→ What is being asked: Reproduce the listing exactly, keeping every word as it is.
'''
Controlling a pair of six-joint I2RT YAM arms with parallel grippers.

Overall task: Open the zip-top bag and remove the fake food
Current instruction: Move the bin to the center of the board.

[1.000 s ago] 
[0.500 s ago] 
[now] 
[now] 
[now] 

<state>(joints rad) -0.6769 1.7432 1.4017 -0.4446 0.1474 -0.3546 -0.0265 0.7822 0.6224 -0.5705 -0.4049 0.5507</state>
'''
→ Answer below:
Controlling a pair of six-joint I2RT YAM arms with parallel grippers.

Overall task: Open the zip-top bag and remove the fake food
Current instruction: Move the bin to the center of the board.

[1.000 s ago] 
[0.500 s ago] 
[now] 
[now] 
[now] 

<state>(joints rad) -0.6769 1.7432 1.4017 -0.4446 0.1474 -0.3546 -0.0265 0.7822 0.6224 -0.5705 -0.4049 0.5507</state>

Work on the exercise is now concluded.